И оберегали тоже, и для этого придумали строить не хату, а гражду: дом, добро срубленный, из дубовой или все больше смере́ковой22 древесины, а вокруг так хитро забором обнесенный, что крыша с забором сочетается, и не заберешься во двор никак. И в таком дворе, – закрытом, – и мастерскую устраивали, и бочечку для варки леквара23 ставили, имели и птичник, и сарай для скота, и погреб для всего съестного, и особенно для рождественского шо́вдаря – копчености из свинины, на вишневых дровах продымленной… Под крышей делали всегда сушильню для наструганных летом плодов – кро́шева. И все это так было ладно сокрыто, что ни медведь, ни злой какой человек не могли проникнуть и всю эту благость разрушить.

Гражда к гостям приветлива и всегда держит лишнюю крынку молочной гуслянки и тарелку отменной грибной юшки. Но к ворам, пьяницам и душегубам она слепа и глуха, и никогда их не впустит, и тьмы с полонины тоже.

А тьма приходила.

Все чаще сырыми, промозглыми ночами, когда зиме еще не срок и осень уж вся вышла, а впускали ее такие, как Магда.

Ей ведь однажды мало стало обычной ворожбы на маковой головке, и она решила в такую-то неясную пору колдовством еще больше себе стяжать. Чтоб не меньше, чем у Хвидорчуков было! Дождалась, пока Борух и дети заснули, дверь в гражду отворила – а сама стоит, ждет неизвестно чего на пороге, трясется. С ножом в руках, в одной только тонкой сорочке, с иглой, зажатой в зубах, – зароком, что никому не расскажет увиденного. Еще и лицо сажей вымазала, чтобы нечистый ее не узнал, как на другой день в церковь идти будет. Так она вышла во тьму, всмотрелась вдаль, скинула с себя сорочку и досталась нагая ветрам и холоду.

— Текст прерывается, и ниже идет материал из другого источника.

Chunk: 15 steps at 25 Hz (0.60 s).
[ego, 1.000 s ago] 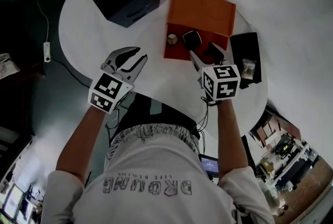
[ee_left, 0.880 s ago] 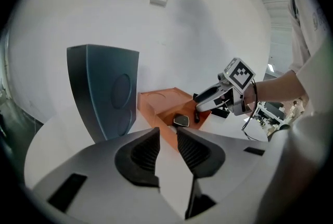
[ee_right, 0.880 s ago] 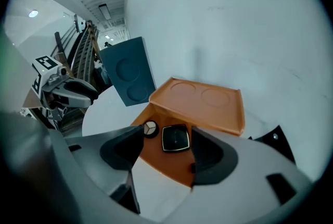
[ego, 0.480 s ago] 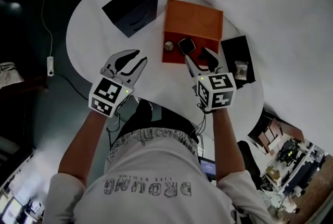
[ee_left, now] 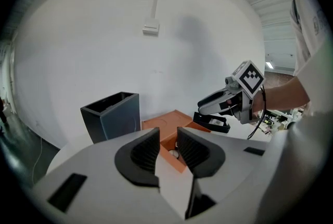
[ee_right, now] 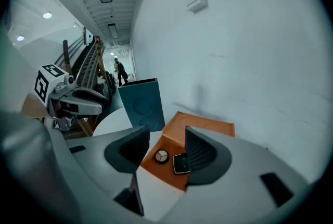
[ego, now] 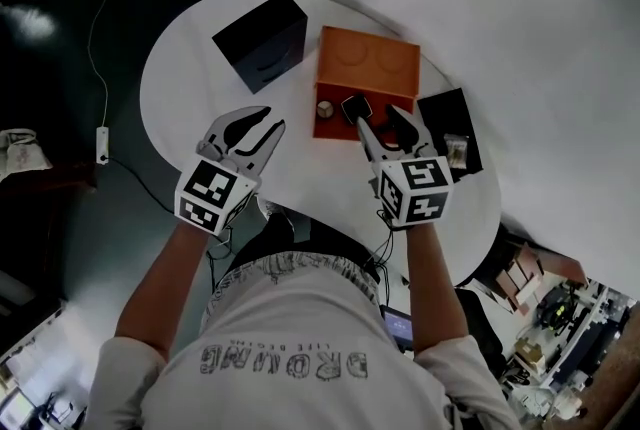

Что там такого в ту ночь увидела Магда, и увидела ли – кто ж теперь разберет? От волненья или от страха она вдруг затряслась еще больше и замычала, крепко сжимая зубами иглу, и чуть ее не проглотила. И едва Боруха не разбудила – вот бы он ей всыпал за ворожбу! И так до самой смерти Магда никому и не смогла рассказать, что с ней случилось в ту ночь и что спустилось за ней с полонины.

Как умирала, все хватала селян за руки чуть повыше локтей – и все равно не могла рассказать ничего, только «я…я…я…» – и стекленели широко раскрытые и покрасневшие глаза. Ниц уж над ней склонился – тому только и выдохнула последнее слово и отошла в мир иной.

Но в селе все всегда знают. В Глыбоке все решили еще при жизни Магды, – что к ней сошел нечистый, и что был он из той породы, что ходят по ночам по селу, постукивают копытцами по крыше и забору, путаясь со звуками дождевых капель, да только не дождь это совсем – и все не могут зайти внутрь, пока посреди ночи кто сам не впустит…

Одни говорили, что нечистый был нездешний и вельми рогатый, другие клялись на образах, что напротив, комолый, третьи – что светился он весь в темноте мотыльковым особым отблеском, а четвертым мерещилось, что прикрывал он наготу одолженным пальто. Но все сходились во мнении, что даже из-под полы был виден в ночи его мо́тлох24: бесцельно, срамно болтавшийся между ног до земли; а поутру на том месте вырастали дурные травы: дурман, белена и псячья гречка25.

Магда ведь и сама знала, что согрешила. Но той же осенью округлилась, и все скрытно носила плод от мужа, хоронилась от него и от людей в холодном погребе, будто головка брынзы, и пропадала среди птиц в поле, и по-особому хваталась за поясницу от вороньего карканья. До первого макового цвету Магда родила: сначала мертвого ребенка, а после – живого.

Говорят, что Магда так и не смогла расстаться с мертвым ребенком. И что, прости Боже, он ей полюбился больше второго, живого. Оттого первого, мертвого, любимого, она похоронила прямо в своей с Борухом гражде, под тропинкой, ведущей от сырого погреба к птичнику: чтобы хоть через земельку его чувствовать.